How this claim would combine with the non-monosematicity implied by LLMs having many more features than internal dimensions is not fully clear to me, and will presumably hinge on the various occurrences of the word 'approximately' above: for an internal activation vector space with thousands of dimensions, there are vastly more directions that are approximately orthogonal and approximately basis aligned than there are dimensions. From what I understand so far of the paper, the optimization algorithm encourages the feature subspaces to span the activation vector space, to be normalized, to be approximately orthogonal, and to be as basis aligned as they can.

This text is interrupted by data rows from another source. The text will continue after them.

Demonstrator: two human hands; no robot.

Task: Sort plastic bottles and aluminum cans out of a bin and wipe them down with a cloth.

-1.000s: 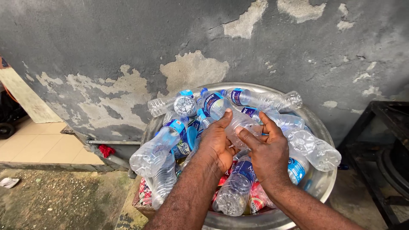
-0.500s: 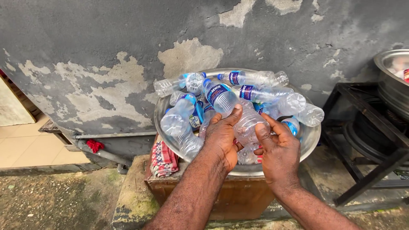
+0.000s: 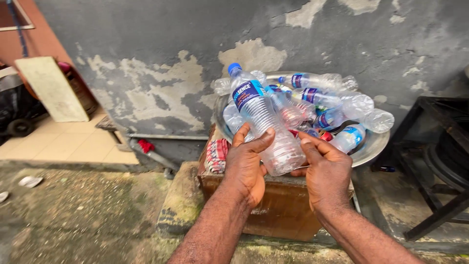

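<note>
Peeling grey wall (image 3: 146, 44) behind metal basin (image 3: 376, 144) w/ bottles; both hands (image 3: 286, 168) grip clear bottle (image 3: 264, 122).

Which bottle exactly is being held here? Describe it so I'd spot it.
Find the round metal basin heaped with plastic bottles against the grey wall. Just before it, both hands, left hand and right hand, grip one clear bottle: the only one lifted, blue cap up.

Clear bottle (image 3: 264, 122) with blue cap and blue label (white lettering); red-checked cloth (image 3: 216, 155); silver basin (image 3: 372, 146).
</note>
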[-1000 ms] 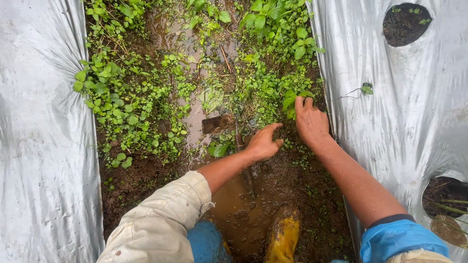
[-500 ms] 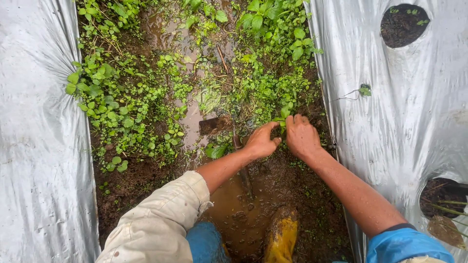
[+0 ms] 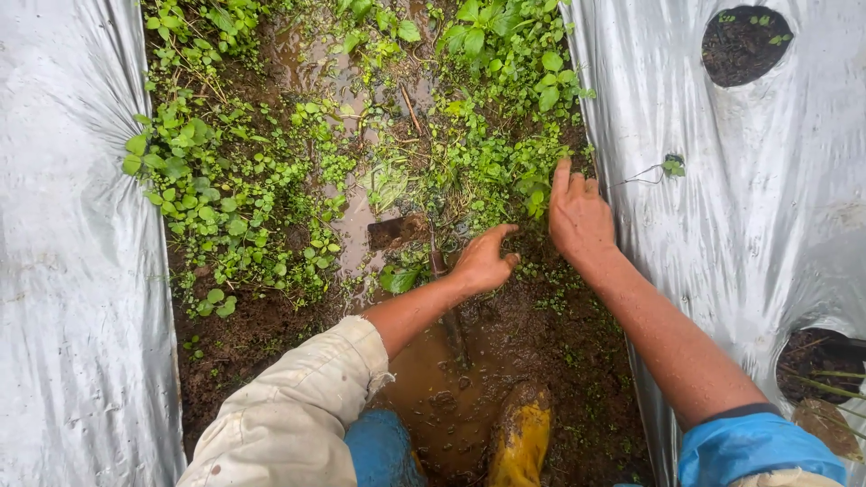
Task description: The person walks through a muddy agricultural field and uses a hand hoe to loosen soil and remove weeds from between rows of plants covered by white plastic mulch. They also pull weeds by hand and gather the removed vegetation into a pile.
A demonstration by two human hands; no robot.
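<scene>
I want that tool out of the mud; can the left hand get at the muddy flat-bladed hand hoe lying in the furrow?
Probably yes: the left hand is beside the hoe's handle, with only low weeds between.

Left hand: reaches far from lower left, forearm bare, light sleeve pushed to elbow; fingers curled loosely downward, thumb out, palm down, muddy. Right hand: farther and to the right, arm nearly straight, blue sleeve at upper arm; fingers extended together, pointing far, palm down. The 2 hands sit apart.
</scene>
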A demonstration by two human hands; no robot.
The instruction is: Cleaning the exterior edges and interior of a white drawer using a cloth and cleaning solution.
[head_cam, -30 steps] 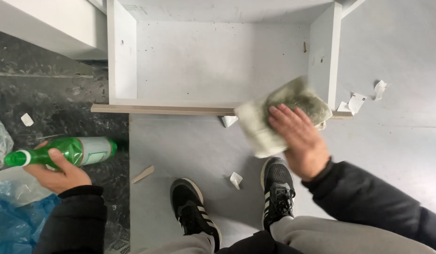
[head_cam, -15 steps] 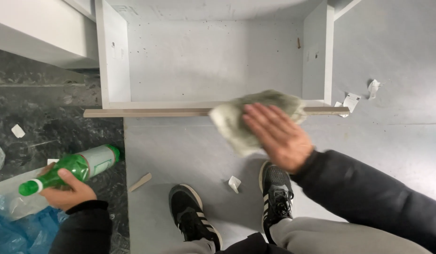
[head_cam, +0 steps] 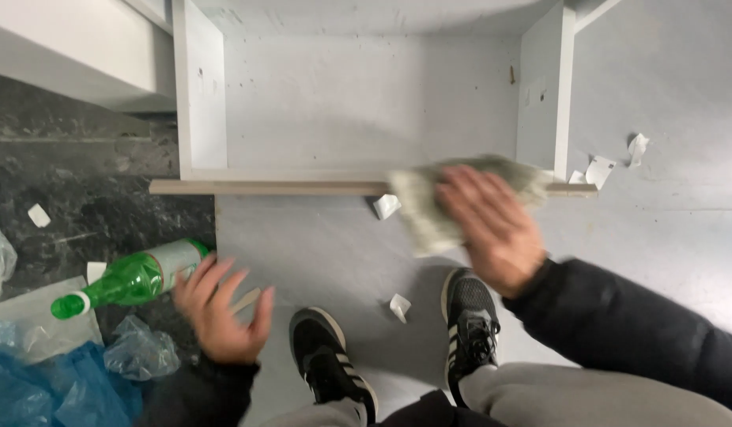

If there were more common features than dimensions, I would a priori expect the most common ones to be most orthogonal and basis-aligned, and additional ones to slot themselves in, presumable in descending order of frequency, in ways that were as approximately orthogonal to all the other feature subspaces as possible while being as approximately basis aligned at possible: in an embedding space with $O (1000)$ dimensions, there are billions of of directions where these approximations could be $> 99.6 %$ .
The paper includes quite a number of interpretability results in section 4.3. They are for image nets, not LLMs, and I am not personally very familiar with interpretability for image nets, but some of them around image segmentation and subsegmentation of parts of animals (head, legs, etc) on the face of it look like the sort of thing one would hope for in image interpretability.